Accéder au contenu principal

Tartan, Olivier Chapuis (BSN press, collection Uppercut)

 Une obsession remplace une obsession. Un bourrelet, tout commence quand Simon s'observe dans la glace. Et ce qu'il voit est pire que la mort, un bourrelet nom de dieu ! Hyperactif de la sédentarité, Simon mène une vie tranquille. Un boulot d'architecte, une famille bien sous tout rapport, deux enfants magnifiques, tout allait bien jusqu'à ce jour où il découvre l'impensable. Simon a quarante balais, toutes ses dents, mais la vie et ses articulations couinent à chaque pas. Le type est rouillé, il ne l'a pas vu venir. Un seul regard dans le miroir a suffi pour enfin réaliser. Il avait pris un coup de vieux, il allait devoir se retrousser les manches. C'était sympa les hôtels de luxe, les business class et les plages privées. Mais ça n'était guère suffisant pour rendre un homme heureux. Au moment où on lui confie un projet d'envergure, Simon est rapidement gagné par la fièvre de la course à pied. En milieu de vie, Simon redécouvre son corps. Il y prend goût, un peu trop, et sa femme Natacha tente de lui ouvrir les yeux une deuxième fois...Trop tard.

Tartan, un titre sympa, un court roman joliment écrit par Olivier Chapuis, un auteur suisse féru de cyclisme et de sport en général. Le travail, les amis, la famille, la routine. Simon est un type jusqu'au-boutiste dans tout ce qu'il entreprend. Quand il voit son visage, il distingue le début d'un affaissement. Le roman décrit cette prise de conscience et l'éveil de Simon au running. Le travail contaminait son quotidien, le sport à hautes doses va prendre le relais, et toutes les injonctions familiales vont voler en éclat. Une histoire tragiquement classique,  rondement menée par Olivier Chapuis. Avec des mots simples et précis, il suit les tours de piste du gus, l'aliénation rampante et la distance qui se creuse entre lui et son environnement. Le prix à payer pour se connaître et savoir où l'on en est sur l'échelle du bonheur et de la réalisation de soi. Ca sent le vécu, ou du moins une bonne connaissance du phénomène dont on découvre le mot dans la dernière phrase du livre. C'est même le dernier mot utilisé avant le point final. Mais ce n'est pas la fin de l'histoire, plutôt le début d'un long cauchemar. Le livre débute donc avec une prise de conscience, et s'achève avec une deuxième prise de conscience. Entretemps, Simon se rend compte qu'il traverse la vie en fantôme. Les endorphines, le bien être, la légèreté... Simon vit une ascension physique et spirituelle avant la chute.

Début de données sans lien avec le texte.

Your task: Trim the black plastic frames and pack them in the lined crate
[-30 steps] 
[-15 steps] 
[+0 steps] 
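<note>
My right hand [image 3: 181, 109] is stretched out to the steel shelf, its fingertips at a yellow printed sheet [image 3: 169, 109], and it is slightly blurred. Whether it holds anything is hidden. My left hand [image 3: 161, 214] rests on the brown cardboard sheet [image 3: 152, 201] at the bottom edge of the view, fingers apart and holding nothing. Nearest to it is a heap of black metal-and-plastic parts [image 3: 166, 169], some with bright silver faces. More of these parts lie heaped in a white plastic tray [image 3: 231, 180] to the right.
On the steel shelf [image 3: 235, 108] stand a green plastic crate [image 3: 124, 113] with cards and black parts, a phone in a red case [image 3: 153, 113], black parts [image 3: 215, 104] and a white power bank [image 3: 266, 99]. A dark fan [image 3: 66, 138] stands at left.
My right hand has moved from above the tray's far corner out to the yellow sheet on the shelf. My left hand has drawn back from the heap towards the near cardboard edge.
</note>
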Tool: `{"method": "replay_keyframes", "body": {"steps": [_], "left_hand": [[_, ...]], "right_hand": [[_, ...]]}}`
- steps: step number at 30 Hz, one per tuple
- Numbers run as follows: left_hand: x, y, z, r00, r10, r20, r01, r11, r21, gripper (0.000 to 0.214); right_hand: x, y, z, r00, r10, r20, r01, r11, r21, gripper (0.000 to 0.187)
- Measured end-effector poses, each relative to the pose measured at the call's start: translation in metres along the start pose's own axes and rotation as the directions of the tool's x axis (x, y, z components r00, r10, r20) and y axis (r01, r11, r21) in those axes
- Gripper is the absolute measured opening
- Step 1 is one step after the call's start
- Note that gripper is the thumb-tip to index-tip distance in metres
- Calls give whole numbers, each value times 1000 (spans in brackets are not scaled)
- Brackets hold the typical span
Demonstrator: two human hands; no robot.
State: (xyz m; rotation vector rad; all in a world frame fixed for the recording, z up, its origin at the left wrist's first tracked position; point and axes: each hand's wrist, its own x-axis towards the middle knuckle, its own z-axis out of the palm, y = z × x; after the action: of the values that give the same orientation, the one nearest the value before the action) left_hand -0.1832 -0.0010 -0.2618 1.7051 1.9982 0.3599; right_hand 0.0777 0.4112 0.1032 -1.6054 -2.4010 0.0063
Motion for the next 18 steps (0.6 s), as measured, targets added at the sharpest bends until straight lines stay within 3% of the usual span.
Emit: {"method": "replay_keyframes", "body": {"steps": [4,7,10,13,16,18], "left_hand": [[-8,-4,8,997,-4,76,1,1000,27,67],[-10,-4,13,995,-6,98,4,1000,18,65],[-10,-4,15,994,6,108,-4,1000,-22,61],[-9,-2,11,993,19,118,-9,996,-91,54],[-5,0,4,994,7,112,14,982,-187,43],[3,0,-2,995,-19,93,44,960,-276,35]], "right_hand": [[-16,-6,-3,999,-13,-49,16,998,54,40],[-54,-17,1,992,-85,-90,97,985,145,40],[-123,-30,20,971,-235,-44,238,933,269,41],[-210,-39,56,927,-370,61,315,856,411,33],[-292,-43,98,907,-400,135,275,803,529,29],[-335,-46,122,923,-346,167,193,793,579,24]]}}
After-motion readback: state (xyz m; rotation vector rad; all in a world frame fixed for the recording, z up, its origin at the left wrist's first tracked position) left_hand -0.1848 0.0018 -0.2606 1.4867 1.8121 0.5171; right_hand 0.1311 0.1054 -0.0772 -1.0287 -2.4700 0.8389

Il respirait l'air des bois, touchait l'écorce des troncs, savourait la douce amertume de l'effort. Muscles, tendons, veines, ligaments. Son corps travaillait, son corps vibrait. 

Olivier Chapuis, au-delà de la maîtrise du rythme et du découpage en chapitres courts et efficaces, glisse des clins d'oeil ou se fait le témoin ironique, jamais moqueur, de la trajectoire de Simon. Le lecteur sait, le narrateur aussi, et pourtant tous foncent dans le mur, au-delà du 30e km. Une question de tempo, de souffle court, de jambes incandescentes, d'euphorie, d'entraînements, de compétition sans fin... puis les retards, le travail bâclé, les enfants oubliés... Au fond, pourquoi tout ça ? Se retrouver devant un enquêteur, avec un genou déliquescent ? Oui, pourquoi ? Quel prix fallait-il payer pour oxygéner le corps ? Trouver ce qui obsède, ce qui réalise, ce qui fuit et ce qui détruit. Le sport est finalement un bon maître en la matière, même si ses méthodes sont parfois rudes. Le corps et l'esprit, la joie de l'effort et la douleur de comprendre. Une enthousiasmante lecture, une écriture délicate. Heureuse découverte.